Bullet Time

The audio appears to be playing back in slow motion, but why?

Take another look at the reader process which is pulling data off of the FIFO stack using the system clock with one l/r pair coming off followed by a wait in the forth state until the framework signals it has used the two samples via i_audio_taken.

This seems correct at first, however, the i_audio_taken is coming from the Replay Audio framework which is running off of a different clock, the aud_clk.

and just when you thought we’d put all that clock nonesense behind us…

The audio clock we set to be based on the aux clock at 49.152MHz, which is the frequency the core sees for clk_aud. The clk is enabled for only 1 in every 4 ticks so effectively when i_audio_taken is driven high, it remains high for a single 12.288MHz clock cycle.

This is important because the reader process is running off of the system clock which is derived from Y0 (clk_gen_a0) at 114.5MHz, comes in on U10 (i_clk_a) and is internally divided by 4 to produce o_clk_sys running at 28.652MHz this is further divided by 4 using a 1 in 4 i_ena_sys. The reader state is thus checking i_audio_taken at a frequency of 7.156MHz, around 58% of the audio frequency. This makes it possible for an audio taken pulse to be missed completely.

What Pulse?

If a taken pulse is missed, let’s see what will happen. The reader will continue to wait in the “11” state rather than preparing a new sample pair (L/R) from the FIFO. The audio framework will eventually output another sample and signal with another taken pulse. At this point the same sample will now have been output twice. Whilst this might not occur consistently to give an exact 50% slow down in playback, it sounds close.

As I have yet to obtain a logic analyzer, chipscope seems to be the next best thing. I won’t pretend to know how to properly set this up, but copying the cs_debug block from the loader and the icon and ila files from the cs/ directory of the amiga core into a cs/ folder is sufficient for the chipscope to run within the fpga and be picked up by the analyzer software.

The final version of the source includes the chipscope changes should you wish to experiment.

Here’s a chipscope output that shows how an audio taken pulse can be missed.

FPGA Replay Framework

FPGA Replay Framework

At the top of the trace you can see the ticking of the ena_aud clock at 12.288MHz. Below that is the audio taken pulse coming from the framework as it signals it has taken the audio sample and the Core should prepare the next before it is needed in roughly 20.8µs (48kHz), plenty of time. Notice however the last trace, the system clock pulse, there’s no system clock pulse occuring whilst the audio taken pulse is high. We’ve missed the pulse. Instead the reader will do nothing for those 20.8µs, maybe we’ll catch the next pulse.

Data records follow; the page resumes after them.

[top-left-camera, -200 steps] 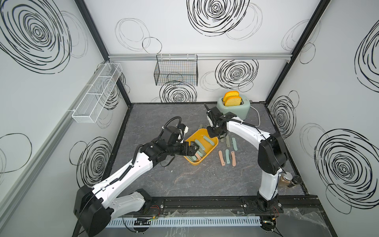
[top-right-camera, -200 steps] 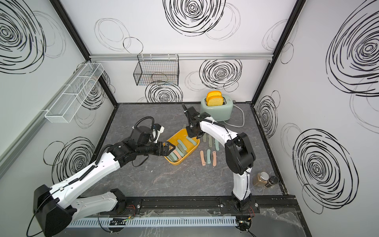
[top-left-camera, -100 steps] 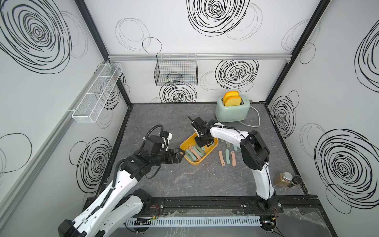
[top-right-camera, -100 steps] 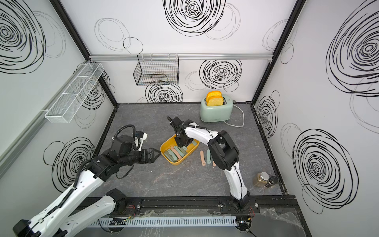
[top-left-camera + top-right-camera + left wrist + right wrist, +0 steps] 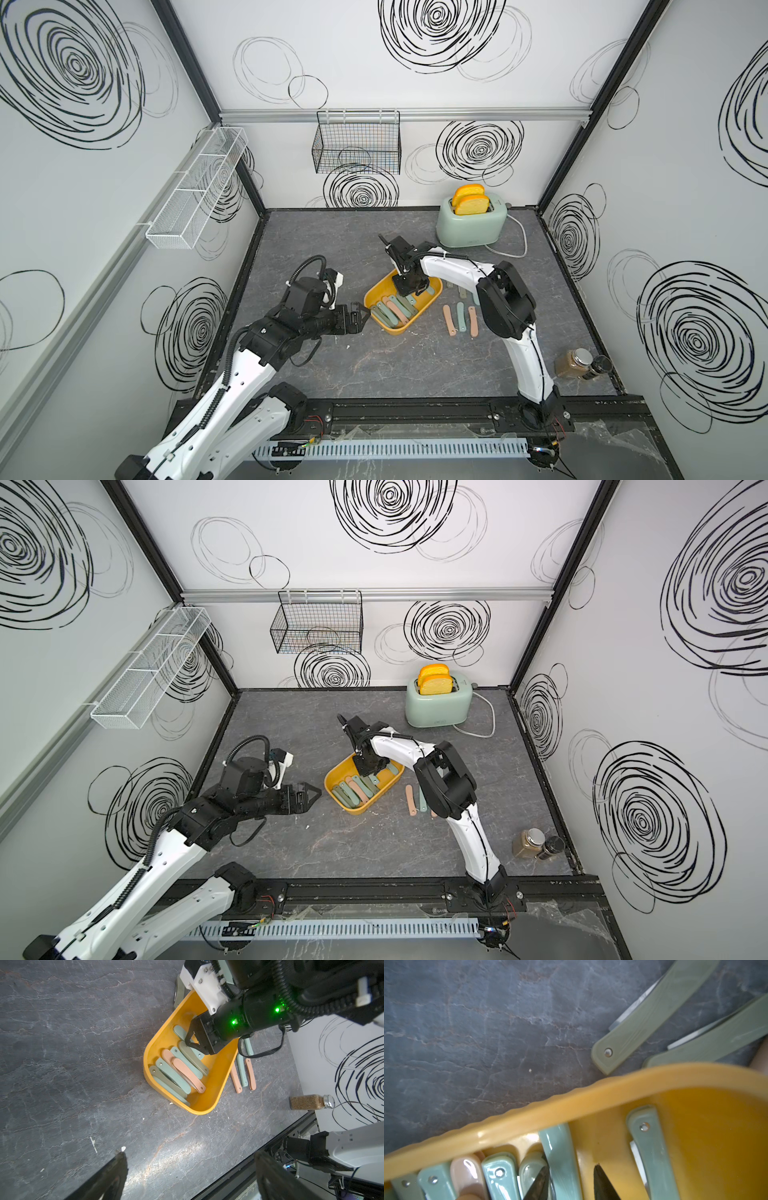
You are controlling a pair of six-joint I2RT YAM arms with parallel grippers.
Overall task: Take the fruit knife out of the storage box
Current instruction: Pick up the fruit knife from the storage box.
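Note:
The mustard-yellow storage box (image 5: 395, 329) (image 5: 358, 809) (image 5: 207, 1095) (image 5: 591, 1101) sits mid-table and holds several pastel folding fruit knives (image 5: 392, 311) (image 5: 178, 1068). My right gripper (image 5: 409, 297) (image 5: 370, 773) (image 5: 191, 1042) (image 5: 570, 1182) reaches down into the box. It is open, its fingertips either side of a teal knife (image 5: 560, 1157): one touches the handle's edge, a gap shows at the other. My left gripper (image 5: 365, 318) (image 5: 316, 793) (image 5: 190, 1154) hangs wide open and empty over the bare table, just left of the box.
Three knives (image 5: 459, 318) lie on the table right of the box, others (image 5: 643, 1014) just behind it. A green toaster (image 5: 471, 226) with toast stands at the back right. Two spice jars (image 5: 575, 363) sit front right. Wire basket (image 5: 357, 147) and mesh rack (image 5: 199, 191) hang on the walls.
My right gripper has swung from near the toaster leftwards and down into the box. My left gripper has pulled back from the box's left edge.

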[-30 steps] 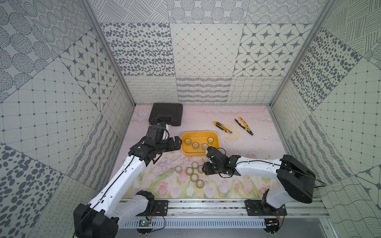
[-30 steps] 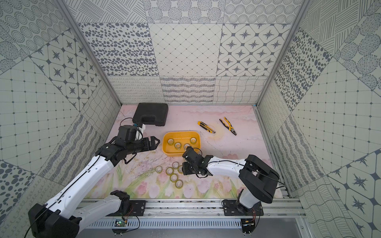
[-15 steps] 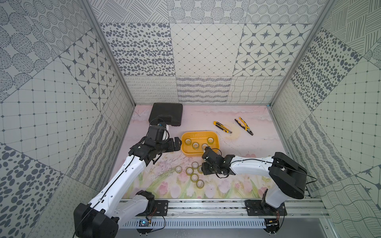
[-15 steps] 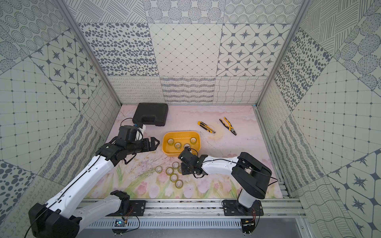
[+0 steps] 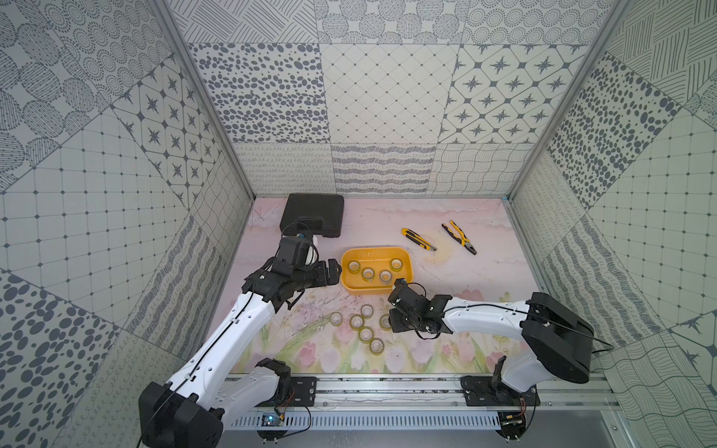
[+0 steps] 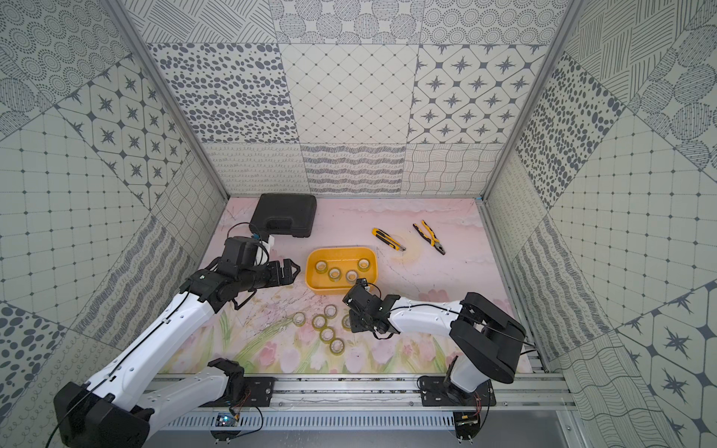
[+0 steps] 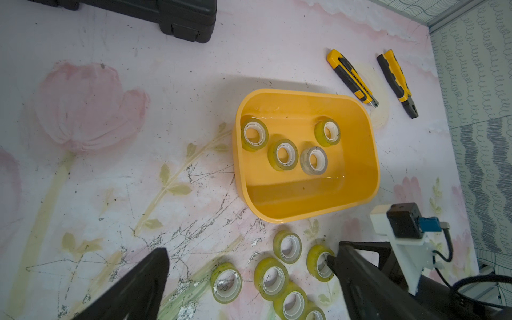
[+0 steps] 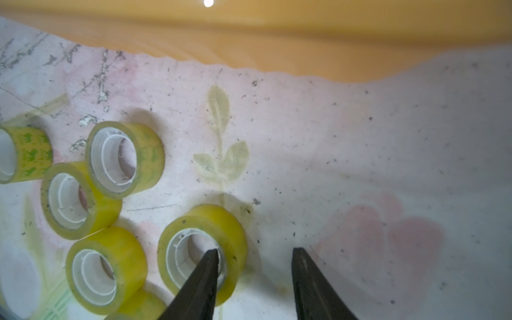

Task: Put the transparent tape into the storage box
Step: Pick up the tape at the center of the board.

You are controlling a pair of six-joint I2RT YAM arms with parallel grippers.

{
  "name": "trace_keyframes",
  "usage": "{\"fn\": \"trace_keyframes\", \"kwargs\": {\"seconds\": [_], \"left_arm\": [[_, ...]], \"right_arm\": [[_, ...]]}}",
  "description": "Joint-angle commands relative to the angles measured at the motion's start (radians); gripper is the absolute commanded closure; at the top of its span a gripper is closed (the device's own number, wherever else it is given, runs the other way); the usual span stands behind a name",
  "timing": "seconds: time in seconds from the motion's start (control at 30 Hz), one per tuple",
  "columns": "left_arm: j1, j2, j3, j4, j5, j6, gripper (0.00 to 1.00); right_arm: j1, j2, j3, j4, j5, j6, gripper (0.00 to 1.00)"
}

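The yellow-orange storage box (image 5: 373, 291) (image 6: 341, 289) (image 7: 304, 216) stands mid-table, and its wall fills the far edge of the right wrist view (image 8: 277, 41). Several rolls of transparent tape (image 5: 368, 274) (image 7: 282, 155) lie inside it. Several more (image 5: 356, 321) (image 6: 319, 321) (image 7: 225, 279) lie loose on the mat in front of it. My right gripper (image 5: 392, 326) (image 6: 354, 326) (image 8: 255, 250) is open at the rightmost loose roll (image 8: 213, 219). One finger is over its white core and the other is outside on the mat. My left gripper (image 5: 334, 273) (image 6: 293, 271) (image 7: 252, 255) hangs wide open and empty, just left of the box.
A black case (image 5: 314, 213) sits at the back left, close behind my left wrist. A yellow utility knife (image 5: 417, 238) and yellow-handled pliers (image 5: 459, 237) lie behind the box to the right. Patterned walls close in three sides, and a metal rail runs along the front.
My right gripper has edged a little left and down onto the rightmost loose roll, its jaw gap barely changed. The left arm has not moved.
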Motion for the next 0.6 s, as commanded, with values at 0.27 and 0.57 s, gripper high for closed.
{"fn": "trace_keyframes", "kwargs": {"seconds": [0.27, 0.57], "left_arm": [[-0.005, -0.011, -0.01, 0.013, 0.01, 0.041, 0.01], [-0.004, -0.011, -0.011, 0.007, 0.012, 0.038, 0.01]], "right_arm": [[-0.009, -0.17, -0.022, 0.01, -0.01, -0.065, 0.51], [-0.012, -0.06, 0.035, 0.011, -0.067, -0.08, 0.51]]}}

If that doesn’t quite make sense, a perhaps better explanation of what is going on here can be found on nandland.

So how should this be fixed? Those who read the above link can remain silent.

Multiple Drivers

To solve this issue, the reader cannot use i_audio_taken directly. Instead we need a way for the audio clock based process to set a flag when i_audio_taken goes high and for the reader (system clock based) process to clear this once it has seen that a new sample can be prepared.

As a VHDL newbie, that’s just what I tried. You’ll soon find this causes an error as two different processes cannot drive the same signal unless all but one is driving it to Z.

That means one cannot set it to ‘1’ and the other later clear it to ‘0’. A concept that coming from a software background seems strange at first, but makes sense when you consider things on a hardware level i.e what state should the output be if one wire is driving it high and the other low?

Instead the solution is to stretch out the i_audio_taken pulse long enough that it cannot possibly be missed by the slower running reader process.

The loader does this via i_audio_hold and three additional signals m1..m3. Which stretch the pulse out across 4 system clocks.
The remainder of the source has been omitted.